▶ **EXERCISE DETAILS**: Return each record shown beneath, word for word.

START RECORDS

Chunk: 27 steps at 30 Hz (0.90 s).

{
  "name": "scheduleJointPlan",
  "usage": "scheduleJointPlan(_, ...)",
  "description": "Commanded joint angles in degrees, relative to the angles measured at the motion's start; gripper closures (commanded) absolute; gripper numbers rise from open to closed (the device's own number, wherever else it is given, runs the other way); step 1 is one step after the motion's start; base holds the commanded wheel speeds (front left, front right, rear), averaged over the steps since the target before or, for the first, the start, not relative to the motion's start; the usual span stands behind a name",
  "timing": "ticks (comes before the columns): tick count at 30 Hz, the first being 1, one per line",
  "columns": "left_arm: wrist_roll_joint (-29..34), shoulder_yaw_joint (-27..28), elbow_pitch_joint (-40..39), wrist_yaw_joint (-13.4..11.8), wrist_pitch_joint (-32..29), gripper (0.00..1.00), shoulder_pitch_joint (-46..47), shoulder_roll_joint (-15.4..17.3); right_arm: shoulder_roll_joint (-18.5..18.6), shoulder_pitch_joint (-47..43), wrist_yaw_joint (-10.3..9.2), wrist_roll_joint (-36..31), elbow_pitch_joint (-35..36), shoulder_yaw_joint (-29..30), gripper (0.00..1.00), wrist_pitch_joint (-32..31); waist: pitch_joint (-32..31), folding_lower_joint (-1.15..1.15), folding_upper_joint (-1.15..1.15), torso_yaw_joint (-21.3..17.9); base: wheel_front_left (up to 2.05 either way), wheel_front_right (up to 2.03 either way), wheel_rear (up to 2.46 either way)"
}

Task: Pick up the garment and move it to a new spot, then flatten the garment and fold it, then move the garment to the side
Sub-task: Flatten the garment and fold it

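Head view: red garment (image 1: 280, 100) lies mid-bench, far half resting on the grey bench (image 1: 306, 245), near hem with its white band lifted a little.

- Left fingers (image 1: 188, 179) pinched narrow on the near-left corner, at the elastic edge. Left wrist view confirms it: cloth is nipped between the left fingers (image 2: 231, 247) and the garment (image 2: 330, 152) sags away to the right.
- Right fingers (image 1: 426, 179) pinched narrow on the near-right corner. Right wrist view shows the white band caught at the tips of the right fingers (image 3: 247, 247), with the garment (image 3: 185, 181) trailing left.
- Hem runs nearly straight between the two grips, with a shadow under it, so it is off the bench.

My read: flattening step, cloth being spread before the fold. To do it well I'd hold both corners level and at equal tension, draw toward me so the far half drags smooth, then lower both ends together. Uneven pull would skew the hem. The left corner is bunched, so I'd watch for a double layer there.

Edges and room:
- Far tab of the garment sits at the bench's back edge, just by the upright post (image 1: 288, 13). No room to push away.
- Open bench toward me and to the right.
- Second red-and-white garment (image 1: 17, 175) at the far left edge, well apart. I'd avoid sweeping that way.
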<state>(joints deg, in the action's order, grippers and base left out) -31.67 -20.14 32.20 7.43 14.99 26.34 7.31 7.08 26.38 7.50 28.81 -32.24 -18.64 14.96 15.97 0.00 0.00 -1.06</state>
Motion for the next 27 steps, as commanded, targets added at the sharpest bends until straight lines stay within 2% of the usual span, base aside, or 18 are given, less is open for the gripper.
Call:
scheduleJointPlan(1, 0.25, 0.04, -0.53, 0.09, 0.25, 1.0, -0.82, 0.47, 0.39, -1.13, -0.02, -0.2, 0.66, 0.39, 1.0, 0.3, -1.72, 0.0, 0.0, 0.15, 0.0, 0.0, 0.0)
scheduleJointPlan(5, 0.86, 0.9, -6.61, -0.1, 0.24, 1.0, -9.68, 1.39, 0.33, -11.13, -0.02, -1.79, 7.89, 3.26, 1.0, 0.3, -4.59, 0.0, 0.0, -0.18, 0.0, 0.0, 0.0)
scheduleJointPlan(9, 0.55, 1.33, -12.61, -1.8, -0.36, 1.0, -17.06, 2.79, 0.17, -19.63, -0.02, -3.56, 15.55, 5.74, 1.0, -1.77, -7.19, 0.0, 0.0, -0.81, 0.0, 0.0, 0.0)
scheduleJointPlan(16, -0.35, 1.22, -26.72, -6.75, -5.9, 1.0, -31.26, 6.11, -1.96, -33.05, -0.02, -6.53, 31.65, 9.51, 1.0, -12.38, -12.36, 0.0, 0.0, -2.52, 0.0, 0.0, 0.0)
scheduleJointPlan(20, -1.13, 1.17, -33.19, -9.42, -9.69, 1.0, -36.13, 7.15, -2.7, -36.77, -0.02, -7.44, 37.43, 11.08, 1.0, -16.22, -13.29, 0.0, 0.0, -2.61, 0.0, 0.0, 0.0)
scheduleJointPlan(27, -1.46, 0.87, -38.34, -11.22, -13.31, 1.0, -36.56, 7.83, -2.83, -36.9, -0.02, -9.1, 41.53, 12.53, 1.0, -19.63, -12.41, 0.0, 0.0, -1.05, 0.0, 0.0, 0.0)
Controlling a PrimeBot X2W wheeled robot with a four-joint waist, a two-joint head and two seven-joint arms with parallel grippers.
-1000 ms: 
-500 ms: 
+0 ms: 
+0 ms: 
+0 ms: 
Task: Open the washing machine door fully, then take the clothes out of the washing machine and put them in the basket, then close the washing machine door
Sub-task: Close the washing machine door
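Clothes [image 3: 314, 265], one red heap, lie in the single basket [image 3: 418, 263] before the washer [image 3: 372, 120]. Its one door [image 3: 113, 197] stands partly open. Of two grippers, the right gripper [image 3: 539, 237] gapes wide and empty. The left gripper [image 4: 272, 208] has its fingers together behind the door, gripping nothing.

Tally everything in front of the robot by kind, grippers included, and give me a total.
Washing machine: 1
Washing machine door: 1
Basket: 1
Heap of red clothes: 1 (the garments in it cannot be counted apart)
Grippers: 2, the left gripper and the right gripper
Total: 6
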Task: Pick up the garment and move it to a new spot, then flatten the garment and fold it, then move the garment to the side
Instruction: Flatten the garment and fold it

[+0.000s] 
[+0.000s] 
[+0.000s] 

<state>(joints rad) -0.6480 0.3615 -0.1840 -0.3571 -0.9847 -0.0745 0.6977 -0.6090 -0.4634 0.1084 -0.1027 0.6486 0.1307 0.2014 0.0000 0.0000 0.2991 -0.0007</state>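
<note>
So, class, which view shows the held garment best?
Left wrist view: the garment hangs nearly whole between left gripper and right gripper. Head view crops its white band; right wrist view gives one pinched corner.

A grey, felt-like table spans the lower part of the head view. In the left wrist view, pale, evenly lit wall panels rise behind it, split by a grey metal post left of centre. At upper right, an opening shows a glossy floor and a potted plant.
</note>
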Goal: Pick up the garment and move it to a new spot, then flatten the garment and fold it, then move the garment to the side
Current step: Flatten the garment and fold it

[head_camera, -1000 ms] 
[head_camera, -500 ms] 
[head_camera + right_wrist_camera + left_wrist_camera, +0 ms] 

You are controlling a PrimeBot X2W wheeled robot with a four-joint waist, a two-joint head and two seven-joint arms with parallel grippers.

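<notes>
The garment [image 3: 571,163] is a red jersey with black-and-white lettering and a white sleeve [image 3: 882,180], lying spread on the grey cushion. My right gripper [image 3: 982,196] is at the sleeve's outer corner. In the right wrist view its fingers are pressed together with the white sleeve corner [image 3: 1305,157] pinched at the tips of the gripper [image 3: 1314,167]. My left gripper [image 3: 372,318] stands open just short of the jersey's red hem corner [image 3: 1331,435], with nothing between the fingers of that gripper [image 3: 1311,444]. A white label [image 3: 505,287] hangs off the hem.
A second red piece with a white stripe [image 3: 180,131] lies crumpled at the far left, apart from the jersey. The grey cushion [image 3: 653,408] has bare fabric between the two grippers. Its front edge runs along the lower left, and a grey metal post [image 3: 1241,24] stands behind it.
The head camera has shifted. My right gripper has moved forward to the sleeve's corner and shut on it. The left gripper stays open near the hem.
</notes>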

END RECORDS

▶ **THE COMPLETED TASK**:
Chunk: 27 steps at 30 Hz (0.90 s).

{
  "name": "scheduleJointPlan",
  "usage": "scheduleJointPlan(_, ...)",
  "description": "Commanded joint angles in degrees, relative to the angles measured at the motion's start; gripper closures (commanded) absolute; gripper numbers rise from open to closed (the device's own number, wherever else it is given, runs the other way); step 1 is one step after the motion's start; base holds the commanded wheel speeds (front left, front right, rear), averaged over the steps since the target before or, for the first, the start, not relative to the motion's start; the usual span stands behind a name",
  "timing": "ticks (comes before the columns): tick count at 30 Hz, the first being 1, one per line",
  "columns": "left_arm: wrist_roll_joint (-29..34), shoulder_yaw_joint (-27..28), elbow_pitch_joint (-40..39), wrist_yaw_joint (-13.4..11.8), wrist_pitch_joint (-32..29), gripper (0.00..1.00), shoulder_pitch_joint (-46..47), shoulder_roll_joint (-15.4..17.3); right_arm: shoulder_roll_joint (-18.5..18.6), shoulder_pitch_joint (-47..43), wrist_yaw_joint (-10.3..9.2), wrist_roll_joint (-36..31), elbow_pitch_joint (-35..36), shoulder_yaw_joint (-29..30), gripper (0.00..1.00), wrist_pitch_joint (-32..31); waist: pitch_joint (-32..31), folding_lower_joint (-1.15..1.15), folding_upper_joint (-1.15..1.15), torso_yaw_joint (-21.3..17.9); base: wheel_front_left (up to 2.05 either way), wheel_front_right (up to 2.03 either way), wheel_rear (up to 2.46 either way)"
}

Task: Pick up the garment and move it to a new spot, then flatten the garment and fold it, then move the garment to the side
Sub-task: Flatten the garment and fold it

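Head view: red garment (image 1: 280, 100) lies mid-bench, far half resting on the grey bench (image 1: 306, 245), near hem with its white band lifted a little.

- Left fingers (image 1: 188, 179) pinched narrow on the near-left corner, at the elastic edge. Left wrist view confirms it: cloth is nipped between the left fingers (image 2: 231, 247) and the garment (image 2: 330, 152) sags away to the right.
- Right fingers (image 1: 426, 179) pinched narrow on the near-right corner. Right wrist view shows the white band caught at the tips of the right fingers (image 3: 247, 247), with the garment (image 3: 185, 181) trailing left.
- Hem runs nearly straight between the two grips, with a shadow under it, so it is off the bench.

My read: flattening step, cloth being spread before the fold. To do it well I'd hold both corners level and at equal tension, draw toward me so the far half drags smooth, then lower both ends together. Uneven pull would skew the hem. The left corner is bunched, so I'd watch for a double layer there.

Edges and room:
- Far tab of the garment sits at the bench's back edge, just by the upright post (image 1: 288, 13). No room to push away.
- Open bench toward me and to the right.
- Second red-and-white garment (image 1: 17, 175) at the far left edge, well apart. I'd avoid sweeping that way.
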<state>(joints deg, in the action's order, grippers and base left out) -31.67 -20.14 32.20 7.43 14.99 26.34 7.31 7.08 26.38 7.50 28.81 -32.24 -18.64 14.96 15.97 0.00 0.00 -1.06</state>
Motion for the next 27 steps, as commanded, targets added at the sharpest bends until straight lines stay within 2% of the usual span, base aside, or 18 are given, less is open for the gripper.
Call:
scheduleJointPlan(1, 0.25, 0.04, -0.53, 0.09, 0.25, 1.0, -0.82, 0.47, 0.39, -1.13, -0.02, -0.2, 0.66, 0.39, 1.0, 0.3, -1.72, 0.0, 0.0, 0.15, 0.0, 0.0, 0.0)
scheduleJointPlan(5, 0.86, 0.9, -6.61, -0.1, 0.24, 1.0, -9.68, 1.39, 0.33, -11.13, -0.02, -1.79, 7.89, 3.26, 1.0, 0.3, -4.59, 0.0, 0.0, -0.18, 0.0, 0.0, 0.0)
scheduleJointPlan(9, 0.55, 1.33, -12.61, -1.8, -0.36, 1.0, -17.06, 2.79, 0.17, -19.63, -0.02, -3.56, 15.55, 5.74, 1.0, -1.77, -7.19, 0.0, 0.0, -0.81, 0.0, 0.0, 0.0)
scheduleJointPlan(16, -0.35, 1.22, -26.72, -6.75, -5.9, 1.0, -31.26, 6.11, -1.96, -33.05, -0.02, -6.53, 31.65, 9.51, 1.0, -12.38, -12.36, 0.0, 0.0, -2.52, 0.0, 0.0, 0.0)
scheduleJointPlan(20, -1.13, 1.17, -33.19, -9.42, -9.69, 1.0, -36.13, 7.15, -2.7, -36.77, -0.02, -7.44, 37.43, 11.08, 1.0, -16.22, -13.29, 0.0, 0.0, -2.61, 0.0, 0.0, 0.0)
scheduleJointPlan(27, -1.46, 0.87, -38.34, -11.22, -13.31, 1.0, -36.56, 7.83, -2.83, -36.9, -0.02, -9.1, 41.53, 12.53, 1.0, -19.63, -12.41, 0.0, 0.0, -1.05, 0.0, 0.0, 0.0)
Controlling a PrimeBot X2W wheeled robot with a four-joint waist, a two-joint head and two seven-joint arms with parallel grippers.
-1000 ms: 
-500 ms: 
+0 ms: 
+0 ms: 
+0 ms: 
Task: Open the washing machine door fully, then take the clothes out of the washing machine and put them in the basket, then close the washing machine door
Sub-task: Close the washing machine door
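Clothes [image 3: 314, 265], one red heap, lie in the single basket [image 3: 418, 263] before the washer [image 3: 372, 120]. Its one door [image 3: 113, 197] stands partly open. Of two grippers, the right gripper [image 3: 539, 237] gapes wide and empty. The left gripper [image 4: 272, 208] has its fingers together behind the door, gripping nothing.

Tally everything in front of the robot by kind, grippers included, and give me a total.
Washing machine: 1
Washing machine door: 1
Basket: 1
Heap of red clothes: 1 (the garments in it cannot be counted apart)
Grippers: 2, the left gripper and the right gripper
Total: 6
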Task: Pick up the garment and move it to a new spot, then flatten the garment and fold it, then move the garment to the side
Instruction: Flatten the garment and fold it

[+0.000s] 
[+0.000s] 
[+0.000s] 

<state>(joints rad) -0.6480 0.3615 -0.1840 -0.3571 -0.9847 -0.0745 0.6977 -0.6090 -0.4634 0.1084 -0.1027 0.6486 0.1307 0.2014 0.0000 0.0000 0.2991 -0.0007</state>
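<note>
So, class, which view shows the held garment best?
Left wrist view: the garment hangs nearly whole between left gripper and right gripper. Head view crops its white band; right wrist view gives one pinched corner.

A grey, felt-like table spans the lower part of the head view. In the left wrist view, pale, evenly lit wall panels rise behind it, split by a grey metal post left of centre. At upper right, an opening shows a glossy floor and a potted plant.
</note>
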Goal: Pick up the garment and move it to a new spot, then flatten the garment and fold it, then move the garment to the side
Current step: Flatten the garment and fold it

[head_camera, -1000 ms] 
[head_camera, -500 ms] 
[head_camera + right_wrist_camera + left_wrist_camera, +0 ms] 

You are controlling a PrimeBot X2W wheeled robot with a four-joint waist, a two-joint head and two seven-joint arms with parallel grippers.

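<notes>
The garment [image 3: 571,163] is a red jersey with black-and-white lettering and a white sleeve [image 3: 882,180], lying spread on the grey cushion. My right gripper [image 3: 982,196] is at the sleeve's outer corner. In the right wrist view its fingers are pressed together with the white sleeve corner [image 3: 1305,157] pinched at the tips of the gripper [image 3: 1314,167]. My left gripper [image 3: 372,318] stands open just short of the jersey's red hem corner [image 3: 1331,435], with nothing between the fingers of that gripper [image 3: 1311,444]. A white label [image 3: 505,287] hangs off the hem.
A second red piece with a white stripe [image 3: 180,131] lies crumpled at the far left, apart from the jersey. The grey cushion [image 3: 653,408] has bare fabric between the two grippers. Its front edge runs along the lower left, and a grey metal post [image 3: 1241,24] stands behind it.
The head camera has shifted. My right gripper has moved forward to the sleeve's corner and shut on it. The left gripper stays open near the hem.
</notes>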

Nothing else is required to complete this exercise.